Kathleen, who once had big dreams of becoming a singing star, was miserable. But she still belted out her rendition of “Danny Boy” when she and her husband would go to McLaughlin’s, a piano bar on Northern Boulevard, in Roslyn, Long Island, to drink.
Visiting her one afternoon in the sad little bungalow the Avanzinos were renting in Long Beach, Long Island, Hallaren found her in tears. “Little Kathy was in a high chair and big Kathy was feeding her, and I remember her being so depressed. She said, ‘This is not what I ever wanted for my life.’ Kathy was angry because she was home feeding a kid in a high chair with a maniac husband while her friends were all ha
ving great times—and she had every reason to feel that way. The whole situation took her spirit away.”
Kathleen’s sister, Donna, witnessed the quick decline and fall of the marriage and says it broke Kathleen’s heart. Still, she wasn’t hanging on to Larry’s ankles begging him to stay. “I know she was very much in love with him, but he was going a different route than what Kathleen had planned for her life,” says her sister. “He had personality problems. He was a drinker.”
CHAPTER 8
A high school dropout, and with her dreams of becoming a singing star dashed by pregnancy and a shotgun marriage to a failure, Kathleen appeared to have no future. The only light in her life was her daughter. Everywhere Kathleen went people were enthralled by little Kathy.
“She was an absolutely stunning child,” says her aunt, Donna. “She was so perfect with beautiful light blond hair and an absolutely gorgeous face like a China doll.”
When little Kathy was in her terrible twos, big Kathy came to the conclusion that her baby had very marketable assets—her looks and cuteness—and that the darling child, if handled properly, could become a little walking, talking, moneymaking machine—a real life Chatty Cathy doll, only with a capital “K.” At the same time, Kathleen, then working as a cosmetics salesgirl in a Long Island drugstore, had hit on a career for herself that didn’t require a diploma—just lots of moxie: full-time stage mother and manager of little Kathy’s seemingly bright future.

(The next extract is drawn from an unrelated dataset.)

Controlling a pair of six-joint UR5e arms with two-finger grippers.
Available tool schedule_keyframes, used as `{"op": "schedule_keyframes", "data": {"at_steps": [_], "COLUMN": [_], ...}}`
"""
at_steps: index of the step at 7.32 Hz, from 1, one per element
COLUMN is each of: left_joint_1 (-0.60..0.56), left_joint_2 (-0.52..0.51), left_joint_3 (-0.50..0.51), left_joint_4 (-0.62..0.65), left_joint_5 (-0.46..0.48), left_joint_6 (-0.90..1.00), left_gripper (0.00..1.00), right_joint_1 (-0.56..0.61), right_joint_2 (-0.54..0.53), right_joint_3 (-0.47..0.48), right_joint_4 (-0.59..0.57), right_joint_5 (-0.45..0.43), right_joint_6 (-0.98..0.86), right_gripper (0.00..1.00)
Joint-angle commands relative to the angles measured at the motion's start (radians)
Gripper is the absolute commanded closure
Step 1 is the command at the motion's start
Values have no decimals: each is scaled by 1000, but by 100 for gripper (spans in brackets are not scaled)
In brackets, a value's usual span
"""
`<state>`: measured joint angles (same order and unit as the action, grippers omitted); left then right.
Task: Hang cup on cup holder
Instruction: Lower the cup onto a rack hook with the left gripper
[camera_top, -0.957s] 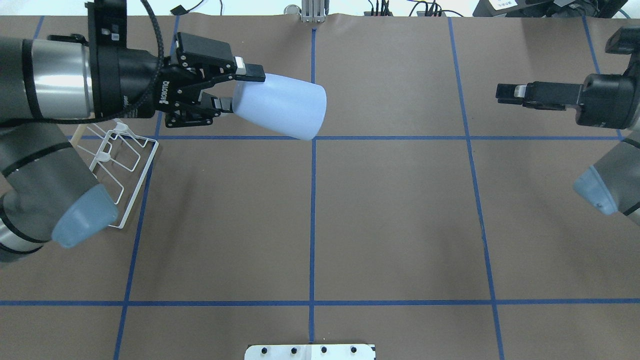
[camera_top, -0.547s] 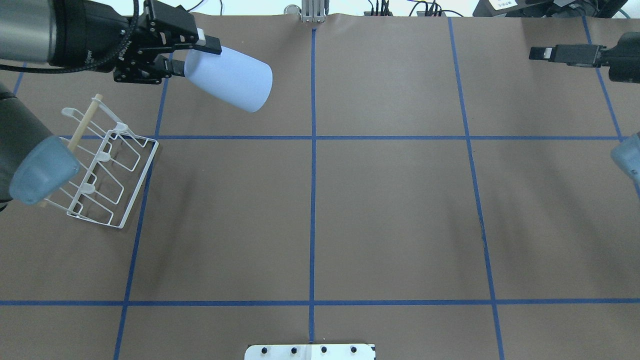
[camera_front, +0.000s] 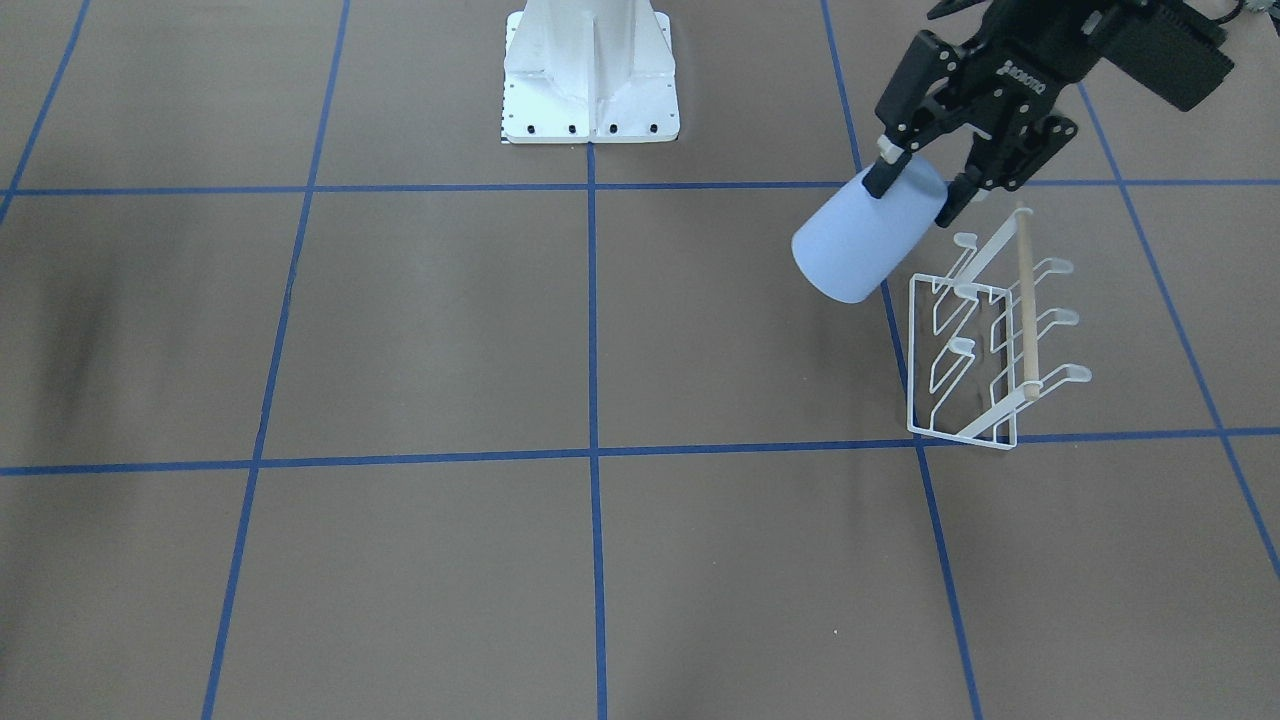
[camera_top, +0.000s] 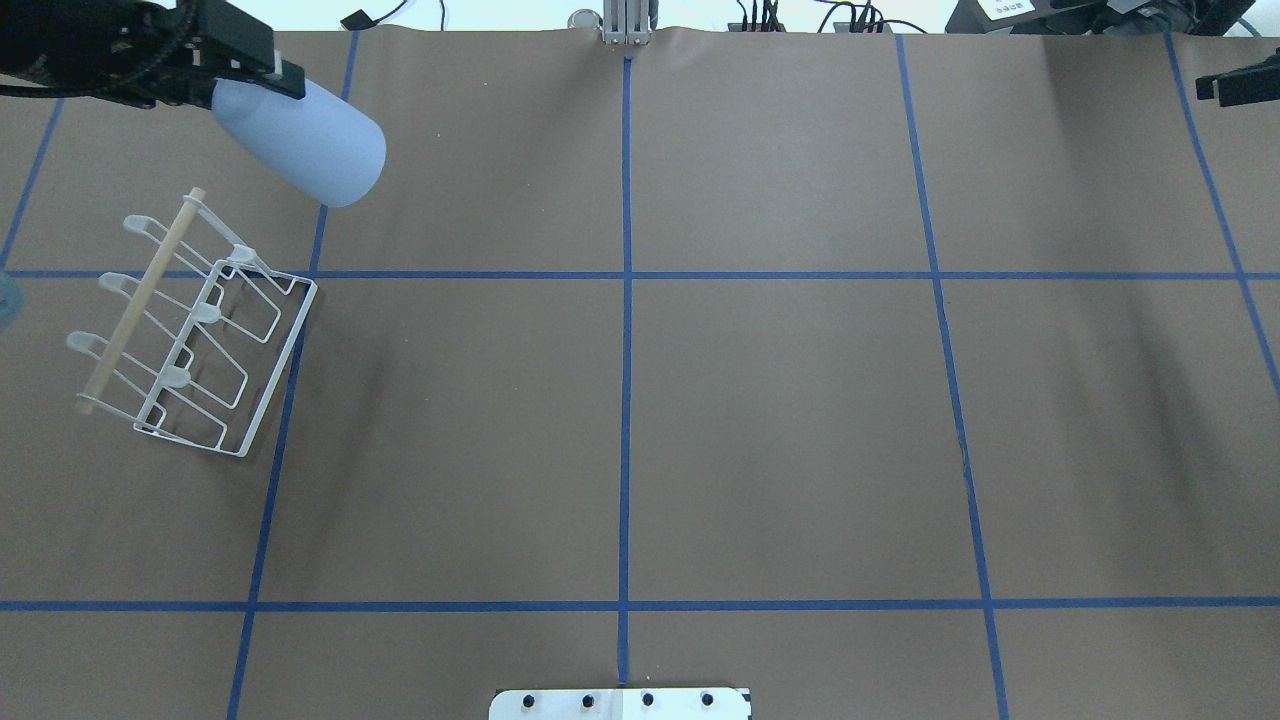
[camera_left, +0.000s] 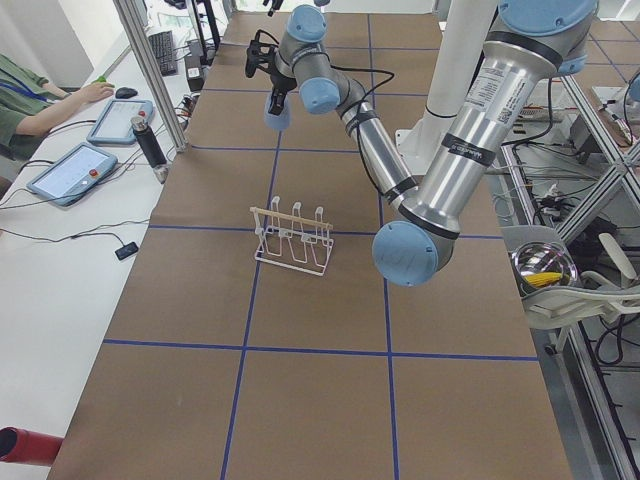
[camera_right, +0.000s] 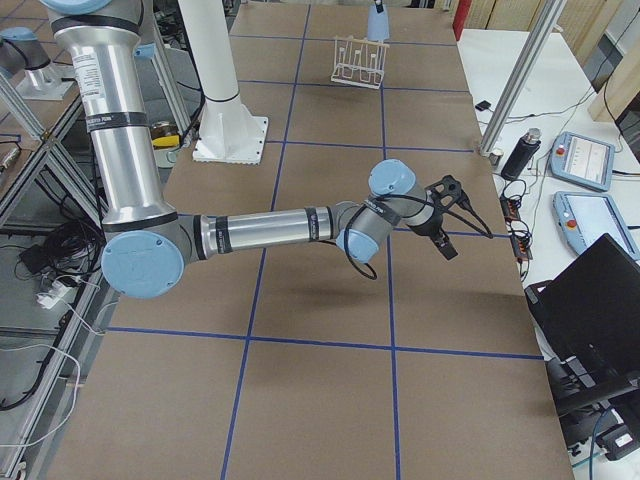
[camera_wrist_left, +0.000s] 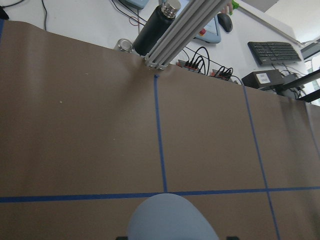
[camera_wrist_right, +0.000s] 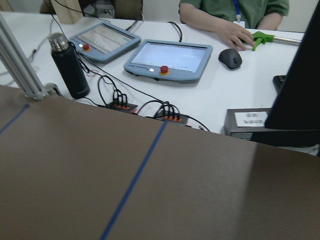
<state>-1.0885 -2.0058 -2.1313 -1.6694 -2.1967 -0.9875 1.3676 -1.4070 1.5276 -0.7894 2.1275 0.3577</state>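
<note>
My left gripper (camera_top: 238, 88) is shut on the narrow base of the light blue cup (camera_top: 305, 145) and holds it tilted in the air at the far left, rim pointing right and down. In the front view the gripper (camera_front: 914, 198) and the cup (camera_front: 862, 248) hang just beside the far end of the white wire cup holder (camera_front: 985, 345), apart from it. The cup holder (camera_top: 190, 330) stands on the table with its wooden dowel (camera_top: 140, 300) on top; its prongs are bare. The cup's body fills the bottom of the left wrist view (camera_wrist_left: 172, 222). My right gripper (camera_top: 1235, 88) shows only partly at the far right edge, its fingers together and empty.
Brown paper with blue tape lines covers the table (camera_top: 780, 420). The robot's white base (camera_front: 590, 75) stands at the near edge. A black bottle (camera_wrist_right: 70, 65), tablets and cables lie beyond the far edge, where an operator (camera_left: 40, 95) sits.
My left gripper has carried the cup left and toward the far edge, and its arm has uncovered the cup holder. My right gripper has drawn back to the far right corner.
</note>
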Motion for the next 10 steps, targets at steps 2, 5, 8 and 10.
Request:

“Big Kathy was going to make sure little Kathy did what she didn’t do—and that is become a star,” observes Adele Avanzino, who would always have a close relationship with her ex-sister-in-law.
The self-styled mother-manager began schlepping little Kathy on the train into Manhattan, taking her from agent to agent, advertising agency to advertising agency, all of which was the last straw for her husband. Larry Avanzino thought it was wrong to promote his daughter like that, plus he was envious of his wife’s drive and ambition.